- Em Lisboa, o espetáculo Filodemo fica em cartaz até 18 de abril e propõe ouvir o português quinhentista.
- A peça apresenta Camões como figura atual, expressa em corpos vibrantes, encurtando distâncias e desmistificando mitologias.
- A crítica observa que Filodemo não parece ter sido escrito ontem, mantendo uma distância do original do século XVI.
- O encenador Pedro Penim está ligado ao projeto, mas não revela de imediato qual é o sentido de levar um texto tão antigo à encenação atual.
- A proposta é oferecer uma leitura de Camões para o público de hoje, preservando a essência histórica sem ficar presa ao passado.
Em Lisboa, até 18 de abril, o espetáculo Filodemo propõe uma audição do português quinhentista, convidando o público a habituar o ouvido à língua da época. O projeto acompanha o retrato de Camões como figura central, num reenquadramento moderno.

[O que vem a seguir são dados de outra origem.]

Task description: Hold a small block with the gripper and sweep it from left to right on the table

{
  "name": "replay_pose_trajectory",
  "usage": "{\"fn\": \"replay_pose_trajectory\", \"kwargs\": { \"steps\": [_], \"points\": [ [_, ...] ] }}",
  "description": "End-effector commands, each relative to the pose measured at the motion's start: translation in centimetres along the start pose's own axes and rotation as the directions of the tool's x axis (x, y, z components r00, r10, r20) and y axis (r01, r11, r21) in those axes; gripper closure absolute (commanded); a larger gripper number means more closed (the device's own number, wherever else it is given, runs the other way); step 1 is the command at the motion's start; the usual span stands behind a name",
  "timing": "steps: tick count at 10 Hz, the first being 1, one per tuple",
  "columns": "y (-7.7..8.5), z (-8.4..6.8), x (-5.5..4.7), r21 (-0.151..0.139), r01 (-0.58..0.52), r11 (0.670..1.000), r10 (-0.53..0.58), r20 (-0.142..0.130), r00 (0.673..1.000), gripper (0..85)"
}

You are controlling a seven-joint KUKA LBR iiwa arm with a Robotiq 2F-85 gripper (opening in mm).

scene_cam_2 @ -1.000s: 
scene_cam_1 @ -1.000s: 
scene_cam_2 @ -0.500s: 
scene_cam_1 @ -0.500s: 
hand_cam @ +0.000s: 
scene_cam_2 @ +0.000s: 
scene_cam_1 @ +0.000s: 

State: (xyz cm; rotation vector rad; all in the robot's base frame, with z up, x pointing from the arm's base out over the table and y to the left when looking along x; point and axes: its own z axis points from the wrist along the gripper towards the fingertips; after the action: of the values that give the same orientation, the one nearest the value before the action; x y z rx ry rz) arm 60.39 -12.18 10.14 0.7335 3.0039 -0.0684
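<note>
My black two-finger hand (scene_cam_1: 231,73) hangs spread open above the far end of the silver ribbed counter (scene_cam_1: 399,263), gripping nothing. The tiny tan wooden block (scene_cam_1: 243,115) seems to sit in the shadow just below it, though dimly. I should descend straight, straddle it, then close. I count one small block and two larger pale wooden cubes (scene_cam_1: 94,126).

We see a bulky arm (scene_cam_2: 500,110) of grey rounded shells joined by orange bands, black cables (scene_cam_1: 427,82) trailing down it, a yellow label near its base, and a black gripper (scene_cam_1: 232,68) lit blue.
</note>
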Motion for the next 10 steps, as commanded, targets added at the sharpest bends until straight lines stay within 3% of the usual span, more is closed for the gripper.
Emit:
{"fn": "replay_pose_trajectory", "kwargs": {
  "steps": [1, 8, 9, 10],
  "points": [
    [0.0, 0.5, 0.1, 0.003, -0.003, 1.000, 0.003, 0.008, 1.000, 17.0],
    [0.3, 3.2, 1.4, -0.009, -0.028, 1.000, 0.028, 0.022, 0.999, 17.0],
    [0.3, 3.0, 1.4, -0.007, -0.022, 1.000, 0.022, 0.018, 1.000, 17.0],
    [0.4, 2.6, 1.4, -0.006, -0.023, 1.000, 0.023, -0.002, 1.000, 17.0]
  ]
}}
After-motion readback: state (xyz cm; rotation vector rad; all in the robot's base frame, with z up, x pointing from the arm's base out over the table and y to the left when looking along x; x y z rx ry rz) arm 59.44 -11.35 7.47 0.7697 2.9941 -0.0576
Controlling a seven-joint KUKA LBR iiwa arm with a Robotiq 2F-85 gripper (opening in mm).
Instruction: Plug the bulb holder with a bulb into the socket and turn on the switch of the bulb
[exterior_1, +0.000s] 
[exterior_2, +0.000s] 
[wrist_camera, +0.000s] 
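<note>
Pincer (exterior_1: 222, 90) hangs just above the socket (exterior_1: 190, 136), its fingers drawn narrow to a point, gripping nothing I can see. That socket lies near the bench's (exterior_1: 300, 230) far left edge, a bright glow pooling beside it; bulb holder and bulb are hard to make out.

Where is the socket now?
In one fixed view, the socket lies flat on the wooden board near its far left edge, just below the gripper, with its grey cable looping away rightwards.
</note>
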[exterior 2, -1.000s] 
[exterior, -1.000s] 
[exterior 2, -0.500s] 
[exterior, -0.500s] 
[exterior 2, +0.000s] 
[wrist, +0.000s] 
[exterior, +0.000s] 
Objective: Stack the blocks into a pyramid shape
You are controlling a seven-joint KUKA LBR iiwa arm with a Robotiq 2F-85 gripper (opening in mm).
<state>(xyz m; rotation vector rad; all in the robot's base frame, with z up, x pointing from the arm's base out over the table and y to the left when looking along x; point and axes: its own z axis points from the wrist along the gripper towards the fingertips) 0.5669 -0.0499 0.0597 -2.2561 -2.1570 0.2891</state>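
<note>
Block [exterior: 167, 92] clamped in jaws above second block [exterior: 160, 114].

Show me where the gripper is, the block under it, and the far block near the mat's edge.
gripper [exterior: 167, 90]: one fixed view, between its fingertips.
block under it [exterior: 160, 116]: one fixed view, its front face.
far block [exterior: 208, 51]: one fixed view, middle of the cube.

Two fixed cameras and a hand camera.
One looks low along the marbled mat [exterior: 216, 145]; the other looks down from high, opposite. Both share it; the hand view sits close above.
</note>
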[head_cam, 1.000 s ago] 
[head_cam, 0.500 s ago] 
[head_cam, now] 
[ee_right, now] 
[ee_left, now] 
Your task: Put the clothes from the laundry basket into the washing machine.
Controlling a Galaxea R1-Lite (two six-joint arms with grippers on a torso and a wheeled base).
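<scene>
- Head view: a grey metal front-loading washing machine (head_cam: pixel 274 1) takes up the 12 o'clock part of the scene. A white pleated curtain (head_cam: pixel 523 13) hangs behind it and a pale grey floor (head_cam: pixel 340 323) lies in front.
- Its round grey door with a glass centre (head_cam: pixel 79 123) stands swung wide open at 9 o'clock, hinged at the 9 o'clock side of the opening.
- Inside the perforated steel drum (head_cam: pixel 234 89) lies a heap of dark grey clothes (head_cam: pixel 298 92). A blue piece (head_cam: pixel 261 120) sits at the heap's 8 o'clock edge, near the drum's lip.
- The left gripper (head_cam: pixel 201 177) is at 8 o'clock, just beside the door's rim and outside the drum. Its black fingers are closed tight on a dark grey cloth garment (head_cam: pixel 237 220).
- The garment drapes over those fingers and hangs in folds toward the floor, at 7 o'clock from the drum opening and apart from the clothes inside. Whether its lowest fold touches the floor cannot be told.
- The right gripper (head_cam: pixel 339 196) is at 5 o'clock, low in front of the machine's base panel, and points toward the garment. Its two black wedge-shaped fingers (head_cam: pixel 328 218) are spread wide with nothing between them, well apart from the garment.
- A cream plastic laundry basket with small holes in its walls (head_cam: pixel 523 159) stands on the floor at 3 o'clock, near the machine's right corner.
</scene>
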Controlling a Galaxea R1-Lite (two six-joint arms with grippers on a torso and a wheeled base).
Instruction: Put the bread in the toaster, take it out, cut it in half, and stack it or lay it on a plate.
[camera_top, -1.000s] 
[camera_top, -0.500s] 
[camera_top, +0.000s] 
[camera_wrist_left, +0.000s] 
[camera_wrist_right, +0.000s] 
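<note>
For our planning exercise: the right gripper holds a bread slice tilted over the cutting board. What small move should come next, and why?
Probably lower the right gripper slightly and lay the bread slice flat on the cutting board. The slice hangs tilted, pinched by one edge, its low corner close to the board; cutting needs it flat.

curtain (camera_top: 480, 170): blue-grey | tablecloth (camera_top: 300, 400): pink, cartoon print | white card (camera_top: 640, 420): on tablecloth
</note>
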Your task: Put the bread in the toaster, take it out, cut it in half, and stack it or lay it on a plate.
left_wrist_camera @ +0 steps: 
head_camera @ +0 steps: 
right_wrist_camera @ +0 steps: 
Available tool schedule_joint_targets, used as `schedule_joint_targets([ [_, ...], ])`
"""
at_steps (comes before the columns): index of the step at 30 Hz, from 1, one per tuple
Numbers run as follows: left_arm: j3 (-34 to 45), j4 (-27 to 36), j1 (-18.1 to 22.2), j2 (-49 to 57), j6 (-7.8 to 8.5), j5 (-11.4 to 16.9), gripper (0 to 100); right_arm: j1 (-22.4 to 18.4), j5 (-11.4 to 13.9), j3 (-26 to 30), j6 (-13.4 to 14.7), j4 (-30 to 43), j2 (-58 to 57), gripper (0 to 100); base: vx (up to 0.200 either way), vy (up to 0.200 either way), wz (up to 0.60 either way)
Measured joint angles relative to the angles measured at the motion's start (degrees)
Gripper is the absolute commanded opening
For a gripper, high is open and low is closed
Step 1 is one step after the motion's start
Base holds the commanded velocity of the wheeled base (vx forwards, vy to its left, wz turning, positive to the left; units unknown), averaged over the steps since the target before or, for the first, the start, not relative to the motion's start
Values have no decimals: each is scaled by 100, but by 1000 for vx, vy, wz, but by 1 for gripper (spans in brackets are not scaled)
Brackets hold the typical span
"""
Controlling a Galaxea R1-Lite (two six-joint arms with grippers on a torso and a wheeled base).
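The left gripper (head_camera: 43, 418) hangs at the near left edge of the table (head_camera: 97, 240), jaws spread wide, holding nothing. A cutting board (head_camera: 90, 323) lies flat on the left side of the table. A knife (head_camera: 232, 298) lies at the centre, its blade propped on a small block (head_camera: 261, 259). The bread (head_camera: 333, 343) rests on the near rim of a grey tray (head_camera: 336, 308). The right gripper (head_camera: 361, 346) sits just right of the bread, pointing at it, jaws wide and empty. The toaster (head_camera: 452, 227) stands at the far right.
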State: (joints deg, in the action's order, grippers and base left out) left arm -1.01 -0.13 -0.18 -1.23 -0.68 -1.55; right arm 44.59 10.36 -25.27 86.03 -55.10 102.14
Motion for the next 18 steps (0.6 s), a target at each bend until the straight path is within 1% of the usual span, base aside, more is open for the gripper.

Pedro Penim orienta a encenação, apresentando Camões como autor ainda vivo, através de corpos contemporâneos que encurtam distâncias históricas e desmontam mitos antiquados. A proposta aposta numa leitura atual do poema e da poesia da época.
Embora o texto de Camões seja do século XVI, a encenação de Penim projeta o poeta para o presente, questionando modos de expressão e de receção da obra. A dupla leitura do clássico e da contemporaneidade sustenta o eixo central.
O objetivo é revelar Camões como lente para compreender a língua e a cultura de hoje, mantendo o foco na autenticidade histórica ao mesmo tempo em que se busca relevância para o público atual.